ACTION ITEM: Everything from the line with "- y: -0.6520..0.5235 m" to the line with "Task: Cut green" in the listing below, both lines included, needs to be copied exactly, apart from the pictures.

EXCERPTED RECORDS:
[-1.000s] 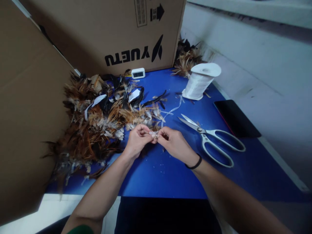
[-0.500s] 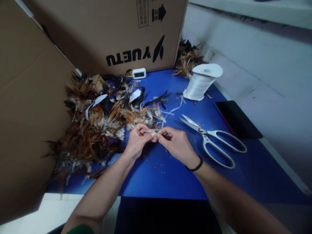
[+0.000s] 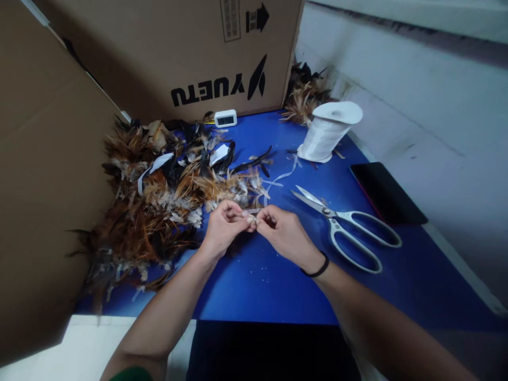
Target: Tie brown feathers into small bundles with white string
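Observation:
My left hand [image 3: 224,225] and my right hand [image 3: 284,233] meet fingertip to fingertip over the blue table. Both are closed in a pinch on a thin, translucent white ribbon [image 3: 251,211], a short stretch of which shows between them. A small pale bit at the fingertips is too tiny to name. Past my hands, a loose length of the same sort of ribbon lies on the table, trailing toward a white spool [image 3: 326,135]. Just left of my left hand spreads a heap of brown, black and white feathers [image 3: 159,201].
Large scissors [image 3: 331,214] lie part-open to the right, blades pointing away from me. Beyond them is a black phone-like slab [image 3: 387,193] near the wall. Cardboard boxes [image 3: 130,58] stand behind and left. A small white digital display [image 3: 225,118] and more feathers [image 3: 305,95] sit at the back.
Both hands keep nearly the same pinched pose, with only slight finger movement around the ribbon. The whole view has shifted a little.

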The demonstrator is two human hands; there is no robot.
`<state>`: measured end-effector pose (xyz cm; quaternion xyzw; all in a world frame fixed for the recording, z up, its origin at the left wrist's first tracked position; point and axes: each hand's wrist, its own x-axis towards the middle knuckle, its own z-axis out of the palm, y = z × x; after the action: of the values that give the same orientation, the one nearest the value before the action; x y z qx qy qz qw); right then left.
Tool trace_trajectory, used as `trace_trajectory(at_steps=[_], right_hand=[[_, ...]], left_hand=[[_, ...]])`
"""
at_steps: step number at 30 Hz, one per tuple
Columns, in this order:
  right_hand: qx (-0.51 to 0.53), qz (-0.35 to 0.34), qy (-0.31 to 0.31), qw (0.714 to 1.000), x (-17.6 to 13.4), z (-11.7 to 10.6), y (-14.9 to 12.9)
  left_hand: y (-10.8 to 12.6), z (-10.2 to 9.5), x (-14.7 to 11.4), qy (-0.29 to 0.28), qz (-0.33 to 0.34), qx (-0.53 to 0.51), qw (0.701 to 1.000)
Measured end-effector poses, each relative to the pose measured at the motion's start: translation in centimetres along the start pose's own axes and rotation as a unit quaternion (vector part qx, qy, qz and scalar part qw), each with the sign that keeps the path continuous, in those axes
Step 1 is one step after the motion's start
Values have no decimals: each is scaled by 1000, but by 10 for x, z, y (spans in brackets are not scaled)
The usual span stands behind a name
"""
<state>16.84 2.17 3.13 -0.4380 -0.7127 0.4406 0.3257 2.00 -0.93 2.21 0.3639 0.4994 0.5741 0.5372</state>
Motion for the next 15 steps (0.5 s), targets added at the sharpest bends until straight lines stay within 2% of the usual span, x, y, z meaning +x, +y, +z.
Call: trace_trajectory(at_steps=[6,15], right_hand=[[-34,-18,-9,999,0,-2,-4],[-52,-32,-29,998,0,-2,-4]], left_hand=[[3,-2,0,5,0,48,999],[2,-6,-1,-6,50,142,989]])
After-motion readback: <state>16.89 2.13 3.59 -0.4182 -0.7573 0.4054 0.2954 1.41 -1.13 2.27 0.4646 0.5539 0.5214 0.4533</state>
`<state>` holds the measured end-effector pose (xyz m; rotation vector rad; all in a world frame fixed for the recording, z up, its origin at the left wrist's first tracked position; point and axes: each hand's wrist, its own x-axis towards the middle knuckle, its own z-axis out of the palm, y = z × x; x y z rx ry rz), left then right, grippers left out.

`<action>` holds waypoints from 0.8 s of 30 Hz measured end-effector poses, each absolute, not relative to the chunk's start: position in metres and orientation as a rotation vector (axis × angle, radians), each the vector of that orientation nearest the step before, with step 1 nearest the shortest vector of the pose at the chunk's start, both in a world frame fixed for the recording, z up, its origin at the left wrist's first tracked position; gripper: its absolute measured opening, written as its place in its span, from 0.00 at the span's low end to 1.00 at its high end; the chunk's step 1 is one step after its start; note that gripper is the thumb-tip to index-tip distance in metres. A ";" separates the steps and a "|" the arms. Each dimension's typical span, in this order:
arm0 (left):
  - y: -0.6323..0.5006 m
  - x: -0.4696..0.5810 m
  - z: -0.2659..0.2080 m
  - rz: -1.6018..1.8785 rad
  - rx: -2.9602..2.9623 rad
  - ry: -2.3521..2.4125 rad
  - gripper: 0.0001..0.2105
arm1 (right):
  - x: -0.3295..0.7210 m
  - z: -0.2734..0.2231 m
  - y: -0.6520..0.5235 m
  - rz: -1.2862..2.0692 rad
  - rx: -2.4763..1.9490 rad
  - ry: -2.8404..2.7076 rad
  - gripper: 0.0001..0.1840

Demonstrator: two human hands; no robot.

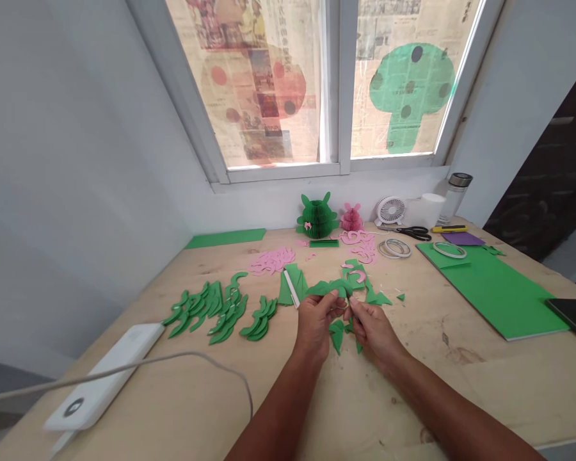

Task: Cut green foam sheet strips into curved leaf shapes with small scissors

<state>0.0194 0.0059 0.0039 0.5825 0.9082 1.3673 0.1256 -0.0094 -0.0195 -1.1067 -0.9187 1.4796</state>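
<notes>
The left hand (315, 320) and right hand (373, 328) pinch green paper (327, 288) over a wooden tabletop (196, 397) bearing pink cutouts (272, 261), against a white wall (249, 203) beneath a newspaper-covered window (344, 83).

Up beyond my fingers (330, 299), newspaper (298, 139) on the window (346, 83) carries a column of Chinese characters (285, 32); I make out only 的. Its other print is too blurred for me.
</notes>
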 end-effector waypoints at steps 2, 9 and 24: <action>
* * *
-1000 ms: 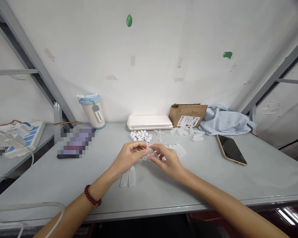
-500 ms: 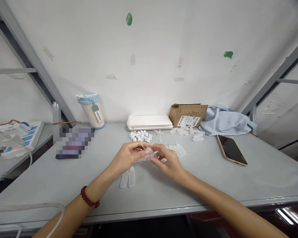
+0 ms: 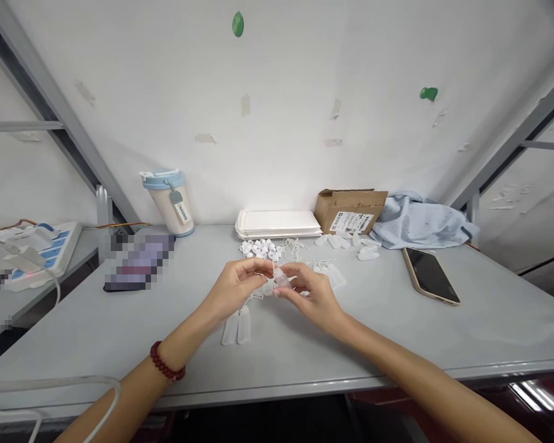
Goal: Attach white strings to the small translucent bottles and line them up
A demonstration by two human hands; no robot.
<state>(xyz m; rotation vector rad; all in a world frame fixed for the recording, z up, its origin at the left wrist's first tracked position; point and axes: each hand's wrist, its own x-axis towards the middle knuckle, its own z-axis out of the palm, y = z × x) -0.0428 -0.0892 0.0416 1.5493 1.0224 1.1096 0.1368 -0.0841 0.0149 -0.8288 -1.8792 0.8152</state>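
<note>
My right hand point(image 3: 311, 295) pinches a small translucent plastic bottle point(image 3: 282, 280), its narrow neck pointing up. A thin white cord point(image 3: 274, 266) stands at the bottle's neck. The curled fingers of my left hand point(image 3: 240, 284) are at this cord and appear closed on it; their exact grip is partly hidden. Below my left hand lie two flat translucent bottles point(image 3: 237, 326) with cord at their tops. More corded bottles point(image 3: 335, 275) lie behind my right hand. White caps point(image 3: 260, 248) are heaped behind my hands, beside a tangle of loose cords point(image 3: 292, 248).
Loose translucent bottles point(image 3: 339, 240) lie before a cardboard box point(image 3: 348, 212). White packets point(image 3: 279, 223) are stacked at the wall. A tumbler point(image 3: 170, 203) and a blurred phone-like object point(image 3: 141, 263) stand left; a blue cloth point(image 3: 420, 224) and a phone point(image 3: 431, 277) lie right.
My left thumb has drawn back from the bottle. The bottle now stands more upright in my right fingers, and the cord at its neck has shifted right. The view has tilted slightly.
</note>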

ANSWER BELOW:
  - y: -0.6520..0.5235 m
  - rz: -1.2862..2.0692 rad
  - rx: -2.4763..1.9490 rad
  - ry: -2.8404..2.7076 rad
  - gripper: 0.0001..0.1840

Demonstrator: two human hands; no robot.


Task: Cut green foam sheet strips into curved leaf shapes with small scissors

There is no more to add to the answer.